**Data segment:**
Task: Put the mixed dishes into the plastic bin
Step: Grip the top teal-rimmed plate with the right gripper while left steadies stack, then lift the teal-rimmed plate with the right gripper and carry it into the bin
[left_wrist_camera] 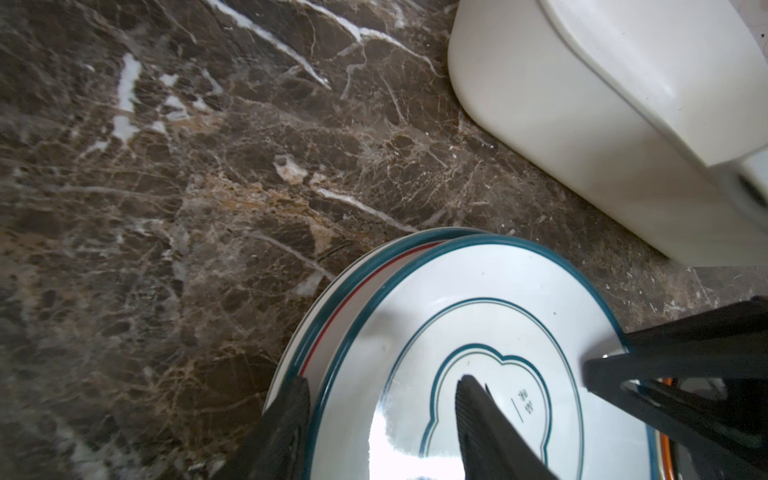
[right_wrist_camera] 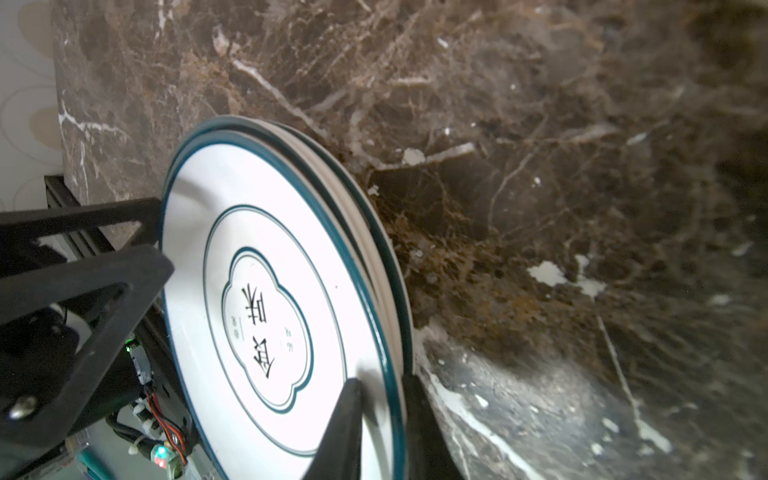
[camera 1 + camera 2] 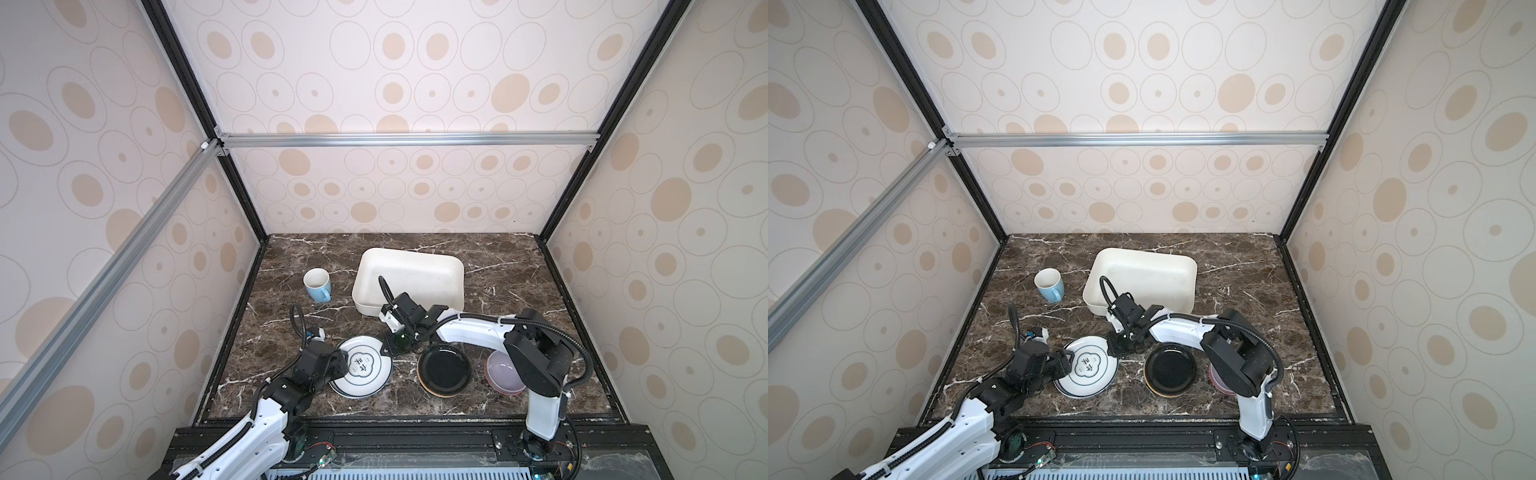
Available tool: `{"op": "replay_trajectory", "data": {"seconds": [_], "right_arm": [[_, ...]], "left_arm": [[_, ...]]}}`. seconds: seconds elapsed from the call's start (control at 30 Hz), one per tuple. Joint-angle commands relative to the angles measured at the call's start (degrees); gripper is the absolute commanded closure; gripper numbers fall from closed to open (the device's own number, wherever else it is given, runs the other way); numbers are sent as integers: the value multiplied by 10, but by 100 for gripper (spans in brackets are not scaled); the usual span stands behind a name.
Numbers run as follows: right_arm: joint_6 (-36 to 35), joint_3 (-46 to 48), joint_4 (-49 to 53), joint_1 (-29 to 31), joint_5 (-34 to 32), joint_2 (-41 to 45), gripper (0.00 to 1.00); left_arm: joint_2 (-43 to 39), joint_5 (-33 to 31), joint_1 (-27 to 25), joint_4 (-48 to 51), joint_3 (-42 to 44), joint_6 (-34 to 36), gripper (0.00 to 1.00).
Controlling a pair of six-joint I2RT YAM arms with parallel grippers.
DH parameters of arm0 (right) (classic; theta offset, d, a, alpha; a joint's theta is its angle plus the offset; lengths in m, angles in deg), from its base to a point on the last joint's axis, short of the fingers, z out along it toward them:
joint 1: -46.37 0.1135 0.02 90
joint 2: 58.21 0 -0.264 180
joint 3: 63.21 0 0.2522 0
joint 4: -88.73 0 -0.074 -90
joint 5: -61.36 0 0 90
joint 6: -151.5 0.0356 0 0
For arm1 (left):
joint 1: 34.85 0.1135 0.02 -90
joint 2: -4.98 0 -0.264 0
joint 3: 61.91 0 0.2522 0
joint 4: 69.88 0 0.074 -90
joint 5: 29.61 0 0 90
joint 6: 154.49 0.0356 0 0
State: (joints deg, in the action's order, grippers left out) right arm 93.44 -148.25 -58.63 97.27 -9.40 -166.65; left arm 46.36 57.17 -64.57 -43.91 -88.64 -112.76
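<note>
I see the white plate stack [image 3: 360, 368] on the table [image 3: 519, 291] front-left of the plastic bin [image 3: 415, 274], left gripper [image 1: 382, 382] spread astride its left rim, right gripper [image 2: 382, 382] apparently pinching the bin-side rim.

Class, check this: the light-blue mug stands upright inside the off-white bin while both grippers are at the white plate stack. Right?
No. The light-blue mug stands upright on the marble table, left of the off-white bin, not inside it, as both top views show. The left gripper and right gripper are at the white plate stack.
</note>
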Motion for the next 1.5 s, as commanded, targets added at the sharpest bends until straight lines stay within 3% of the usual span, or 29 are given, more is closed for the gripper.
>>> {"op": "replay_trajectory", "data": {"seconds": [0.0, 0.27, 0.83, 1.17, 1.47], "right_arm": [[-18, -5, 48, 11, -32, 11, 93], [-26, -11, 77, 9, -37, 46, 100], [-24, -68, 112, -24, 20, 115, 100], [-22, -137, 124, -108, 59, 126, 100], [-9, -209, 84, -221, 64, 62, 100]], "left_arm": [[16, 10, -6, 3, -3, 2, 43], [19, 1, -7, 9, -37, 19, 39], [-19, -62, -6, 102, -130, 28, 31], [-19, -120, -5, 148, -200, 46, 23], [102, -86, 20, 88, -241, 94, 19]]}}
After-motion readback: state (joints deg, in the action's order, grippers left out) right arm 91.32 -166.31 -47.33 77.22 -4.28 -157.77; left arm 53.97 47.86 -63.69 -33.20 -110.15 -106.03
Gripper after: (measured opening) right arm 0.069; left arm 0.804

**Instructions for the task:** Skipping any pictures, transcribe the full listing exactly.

**Solution for this problem:**
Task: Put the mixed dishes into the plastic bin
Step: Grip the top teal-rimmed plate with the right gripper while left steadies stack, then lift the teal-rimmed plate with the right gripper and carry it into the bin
[left_wrist_camera] 
[right_wrist_camera] 
[camera 1 + camera 2] 
Available tool: `{"op": "replay_trajectory", "data": {"seconds": [_], "right_arm": [[_, ...]], "left_arm": [[_, ...]]}}`. seconds: seconds elapsed from the call's start (control at 30 Hz), one per tuple. Joint-angle commands relative to the angles measured at the call's start (degrees); gripper is the absolute commanded closure; gripper numbers fall from closed to open (the device's own number, wherever else it is given, runs the other way); numbers are sent as integers: the value multiplied by 10, but by 100 for gripper (spans in brackets are not scaled); the usual span stands behind a name.
Numbers run as follows: right_arm: joint_6 (-36 to 35), joint_3 (-46 to 48), joint_4 (-49 to 53), joint_1 (-29 to 31), joint_5 (-34 to 32), joint_2 (-41 to 45), gripper (0.00 to 1.00); left_arm: joint_2 (-43 to 39), joint_5 (-33 to 31), joint_1 (-27 to 25), joint_4 (-48 to 51), joint_3 (-42 to 44), joint_6 (-34 to 36), gripper (0.00 to 1.00).
Controlling a pair of six-joint I2RT YAM arms with parallel grippers.
DH parameters of arm0 (right) (classic; theta offset, d, a, alpha; a joint's theta is its angle plus the offset; lengths in m, angles in deg), from its base to a point on the last joint's axis, short of the fingers, z out along it toward them:
joint 1: -46.37 0.1135 0.02 90
joint 2: 58.21 0 -0.264 180
joint 3: 63.21 0 0.2522 0
joint 4: -88.73 0 -0.074 -90
joint 5: -61.36 0 0 90
joint 6: -151.5 0.0356 0 0
For arm1 (left):
joint 1: 34.85 0.1135 0.02 -90
joint 2: -4.98 0 -0.264 0
joint 3: 61.91 0 0.2522 0
joint 4: 69.88 0 0.074 -90
joint 5: 29.61 0 0 90
joint 6: 154.49 0.0356 0 0
State: (joints deg, in the action's order, grippers left out) right arm 93.44 -148.25 -58.63 97.27 -9.40 -166.65; left arm 46.36 57.17 -64.57 -43.91 -88.64 -112.76
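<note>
I see the white plate stack [image 3: 360, 368] on the table [image 3: 519, 291] front-left of the plastic bin [image 3: 415, 274], left gripper [image 1: 382, 382] spread astride its left rim, right gripper [image 2: 382, 382] apparently pinching the bin-side rim.

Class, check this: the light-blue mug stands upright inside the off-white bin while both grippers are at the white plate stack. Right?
No. The light-blue mug stands upright on the marble table, left of the off-white bin, not inside it, as both top views show. The left gripper and right gripper are at the white plate stack.
</note>
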Motion for the next 1.5 s, as commanded, targets added at the sharpest bends until straight lines stay within 3% of the usual span, or 29 are given, more is closed for the gripper.
>>> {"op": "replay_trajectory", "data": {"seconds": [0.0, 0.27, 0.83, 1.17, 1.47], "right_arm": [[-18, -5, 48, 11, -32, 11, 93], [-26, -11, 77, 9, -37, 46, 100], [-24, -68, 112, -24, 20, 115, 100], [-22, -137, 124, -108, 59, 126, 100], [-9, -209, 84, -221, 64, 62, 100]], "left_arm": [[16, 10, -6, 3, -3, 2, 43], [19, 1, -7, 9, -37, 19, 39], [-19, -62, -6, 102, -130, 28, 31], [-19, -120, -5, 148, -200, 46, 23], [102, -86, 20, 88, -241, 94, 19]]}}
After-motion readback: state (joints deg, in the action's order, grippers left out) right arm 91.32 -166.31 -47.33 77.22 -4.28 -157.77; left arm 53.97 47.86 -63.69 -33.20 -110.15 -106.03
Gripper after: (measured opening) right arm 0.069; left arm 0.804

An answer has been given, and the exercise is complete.